I'm not understanding what you are taken offense to. Men have been taught from day one that women are the keepers of sex. So in their eyes you giving yourself to them. They seem to be quite appreciative about it. Can you explain your reason for being upset?


----------



## ohsobless (Aug 8, 2011)

Angel5112 said:


> Men know that women don't think about sex in the same way that they do. Add that with them not getting it as often as they think is normal, and that is probably what is to blame for them thinking you are giving them something. It is really just their way of saying "Thank you for having sex with me, even though I know you might not have wanted to".
> 
> For most men intimacy is physical, while for women it is emotional. I don't find any of the statements you listed that odd.
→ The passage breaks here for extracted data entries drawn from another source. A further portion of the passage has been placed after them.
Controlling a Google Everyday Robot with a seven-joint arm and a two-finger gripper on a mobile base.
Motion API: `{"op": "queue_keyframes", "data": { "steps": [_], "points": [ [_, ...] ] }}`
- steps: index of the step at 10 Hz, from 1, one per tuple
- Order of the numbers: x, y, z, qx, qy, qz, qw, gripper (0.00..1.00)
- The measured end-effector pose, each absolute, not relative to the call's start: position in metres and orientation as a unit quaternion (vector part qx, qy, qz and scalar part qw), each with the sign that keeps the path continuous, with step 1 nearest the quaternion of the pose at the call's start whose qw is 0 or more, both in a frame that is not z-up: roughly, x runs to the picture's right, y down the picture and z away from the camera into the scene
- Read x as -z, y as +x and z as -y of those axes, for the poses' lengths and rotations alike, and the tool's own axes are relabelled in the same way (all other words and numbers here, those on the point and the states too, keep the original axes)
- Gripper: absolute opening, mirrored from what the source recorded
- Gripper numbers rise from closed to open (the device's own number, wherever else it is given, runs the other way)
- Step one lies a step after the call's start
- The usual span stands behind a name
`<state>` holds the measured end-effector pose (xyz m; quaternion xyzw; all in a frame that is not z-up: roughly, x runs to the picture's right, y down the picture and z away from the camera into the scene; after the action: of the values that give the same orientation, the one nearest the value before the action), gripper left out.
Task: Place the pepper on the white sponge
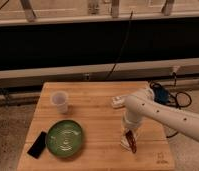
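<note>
Extends from the right on a white arm [163, 114] and points the gripper [129, 131] straight down, low over the front right part of the wooden table [98, 120]. Cannot tell whether clamped or released. Finds the pepper [131, 142] directly below the gripper, right at its tip, dark red and slender, running toward the table's front edge. Finds the white sponge [124, 144] below the gripper as well, under the pepper and showing just to its left; seems to carry the pepper, though cannot tell how fully. Puts a flat white object [118, 101] close behind the gripper, beside the arm. Puts the green plate [65, 138] well to the gripper's left at about the same depth, a black flat device [37, 144] beyond it, and a translucent cup [60, 101] left and farther back.
</note>
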<state>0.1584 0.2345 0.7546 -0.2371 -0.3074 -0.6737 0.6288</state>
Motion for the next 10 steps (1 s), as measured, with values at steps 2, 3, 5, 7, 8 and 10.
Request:
{"op": "queue_keyframes", "data": {
  "steps": [2, 3, 5, 7, 8, 10],
  "points": [
    [-0.755, 0.1587, -0.2353, 0.674, -0.237, 0.308, 0.628, 0.16],
    [-0.755, 0.1592, -0.2364, 0.675, -0.237, 0.309, 0.627, 0.19],
    [-0.7554, 0.1598, -0.2379, 0.676, -0.237, 0.31, 0.625, 0.15],
    [-0.756, 0.1603, -0.2392, 0.676, -0.236, 0.311, 0.625, 0.21],
    [-0.7564, 0.1601, -0.2394, 0.677, -0.235, 0.312, 0.624, 0.21],
    [-0.7566, 0.1607, -0.2404, 0.677, -0.234, 0.313, 0.623, 0.27]
  ]
}}
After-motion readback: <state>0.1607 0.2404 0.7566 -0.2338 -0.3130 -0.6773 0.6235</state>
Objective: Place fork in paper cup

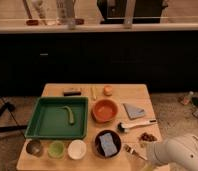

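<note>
The fork (134, 150) is a slim silver piece lying on the table's front right, just right of the dark bowl. The paper cup (77, 149) is small, round and white, and stands upright in the front row, left of the dark bowl. My gripper (145, 158) is at the left end of the white arm (178, 153), which comes in from the bottom right corner. It is right beside the fork's near end, and I cannot tell whether it touches the fork.
A light green cup (56, 149) and a grey metallic cup (34, 147) stand left of the paper cup. A dark bowl with a blue sponge (108, 143), an orange bowl (105, 110), a green tray (52, 127), a white-handled tool (138, 124) and a grey cloth (134, 110) lie around them.
</note>
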`<action>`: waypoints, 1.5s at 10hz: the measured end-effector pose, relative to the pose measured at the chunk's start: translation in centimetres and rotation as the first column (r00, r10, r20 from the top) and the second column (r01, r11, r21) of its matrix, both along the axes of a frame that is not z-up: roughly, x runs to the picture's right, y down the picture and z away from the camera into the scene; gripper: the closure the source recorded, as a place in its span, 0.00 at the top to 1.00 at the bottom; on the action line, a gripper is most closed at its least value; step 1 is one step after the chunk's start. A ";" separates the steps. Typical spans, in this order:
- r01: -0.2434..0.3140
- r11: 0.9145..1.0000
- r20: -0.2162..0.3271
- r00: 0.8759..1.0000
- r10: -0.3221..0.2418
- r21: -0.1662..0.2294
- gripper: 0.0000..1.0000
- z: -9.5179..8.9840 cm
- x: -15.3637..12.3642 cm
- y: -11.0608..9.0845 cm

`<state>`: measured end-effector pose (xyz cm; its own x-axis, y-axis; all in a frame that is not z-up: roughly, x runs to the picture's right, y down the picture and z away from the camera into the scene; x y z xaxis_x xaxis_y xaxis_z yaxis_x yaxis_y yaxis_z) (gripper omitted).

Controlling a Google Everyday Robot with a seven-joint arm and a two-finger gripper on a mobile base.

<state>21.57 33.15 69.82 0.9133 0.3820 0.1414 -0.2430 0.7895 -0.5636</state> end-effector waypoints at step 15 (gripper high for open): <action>-0.021 0.996 0.011 1.000 0.023 -0.090 0.80 3.3 1.2 3.1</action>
<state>22.77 36.29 73.11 0.9030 0.4136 0.1168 -0.2523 0.7303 -0.6349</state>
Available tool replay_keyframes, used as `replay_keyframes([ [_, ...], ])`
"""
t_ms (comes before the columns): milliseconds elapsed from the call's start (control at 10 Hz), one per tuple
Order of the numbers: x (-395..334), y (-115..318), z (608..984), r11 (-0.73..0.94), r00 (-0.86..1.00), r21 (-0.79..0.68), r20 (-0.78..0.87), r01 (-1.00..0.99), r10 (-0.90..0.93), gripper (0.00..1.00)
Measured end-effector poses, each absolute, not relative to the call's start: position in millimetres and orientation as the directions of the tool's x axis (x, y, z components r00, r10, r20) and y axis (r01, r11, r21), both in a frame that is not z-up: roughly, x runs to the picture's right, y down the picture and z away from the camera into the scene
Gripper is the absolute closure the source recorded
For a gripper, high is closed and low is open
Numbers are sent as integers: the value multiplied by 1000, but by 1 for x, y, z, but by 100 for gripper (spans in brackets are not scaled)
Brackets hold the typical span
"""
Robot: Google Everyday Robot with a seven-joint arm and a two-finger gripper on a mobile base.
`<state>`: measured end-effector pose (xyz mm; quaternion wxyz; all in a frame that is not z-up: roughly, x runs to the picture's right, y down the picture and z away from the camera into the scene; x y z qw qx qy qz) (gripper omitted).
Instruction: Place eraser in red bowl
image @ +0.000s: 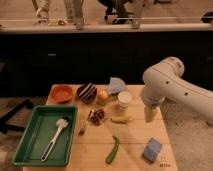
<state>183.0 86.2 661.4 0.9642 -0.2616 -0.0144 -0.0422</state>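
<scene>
**Eraser waits at the far row; open gripper hangs well off to its right**

Taking the table (pixel 135 159) as a clock face with twelve away from the camera, the nearest things lie along the six o'clock edge: a blue-grey sponge (pixel 152 149) toward five, and a green pod (pixel 113 149) just left of it. A green tray (pixel 31 136) holding a white brush (pixel 54 137) fills the eight o'clock corner.

Nearer the middle, the gripper (pixel 149 114) hangs at about three o'clock. It points down over the wood with its fingers spread and nothing between them. It is just right of a small yellow piece (pixel 121 120) and a white cup (pixel 124 100).

The far row runs from eleven to twelve. The red bowl (pixel 62 93) sits at eleven, empty. Touching or nearly touching its right side is the dark bowl (pixel 80 96). The eraser (pixel 89 91) appears to lie across or in it, a dark striped block. Whether it rests on the rim or on the bowl floor I cannot tell. So the eraser is well apart from the gripper, at about ten o'clock from it.

By its look the eraser should be light, firm and slightly grippy, and not fragile. A pinch across its short width, near the middle of its length, seems safest. The main risks are a fingertip catching the dark bowl's rim or dragging that bowl along. From there the carry to the red bowl at nine o'clock is short.
</scene>
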Motion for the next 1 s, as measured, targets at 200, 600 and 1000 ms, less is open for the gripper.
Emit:
replay_keyframes([
  [200, 158, 78, 654, 864, 996, -497, 63, 80, -56, 20],
  [600, 125, 69, 646, 869, 996, -489, 85, 76, -39, 20],
  [1000, 125, 69, 646, 869, 996, -489, 86, 76, -39, 20],
])
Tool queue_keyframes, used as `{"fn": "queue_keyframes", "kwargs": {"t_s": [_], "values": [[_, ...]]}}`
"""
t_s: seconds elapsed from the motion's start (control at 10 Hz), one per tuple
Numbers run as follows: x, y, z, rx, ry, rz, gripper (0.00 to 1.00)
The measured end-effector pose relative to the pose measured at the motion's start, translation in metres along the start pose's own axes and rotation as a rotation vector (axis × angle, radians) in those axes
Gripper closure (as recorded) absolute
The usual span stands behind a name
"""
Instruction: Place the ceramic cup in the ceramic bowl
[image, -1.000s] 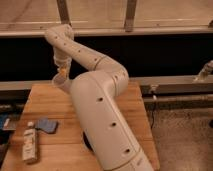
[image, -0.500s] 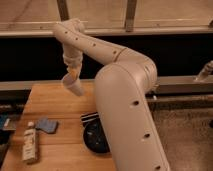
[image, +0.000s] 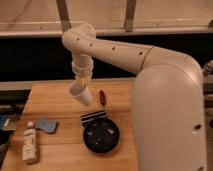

I do agree that the "charging for it" comment was tacky and rude.
> 
> ...


Thanks for your reply. I don't mind talking during sex, as a matter of fact I really welcome it...within limits. The "hurry" statement was after he had finished...not before. That's why I was thinking I might had been hurting him. Thanks again for getting back to me.


----------



## PBear (Nov 16, 2010)

My advice... Work on open sexual communication without taking offense. You're both grownups, and sex us a healthy normal thing. If you can talk about what you like or don't like (to hear, to do, to have done), you'll both be much happier. Men SUCK at mind reading, unfortunately. 

C
_Posted via Mobile Device_


----------



## WorldsApart (May 5, 2011)

ohsobless said:


> When I was in my twenties, I'd dated this guy for about four months before I decided to have sex with him. Well, while during sex he made the comment. "This is so good, I can't believe you're giving this to me! You could charge cause you feel so good!" I instantly got up, got dress, went home and never excepted any of his calls, or anwered my door when he came by.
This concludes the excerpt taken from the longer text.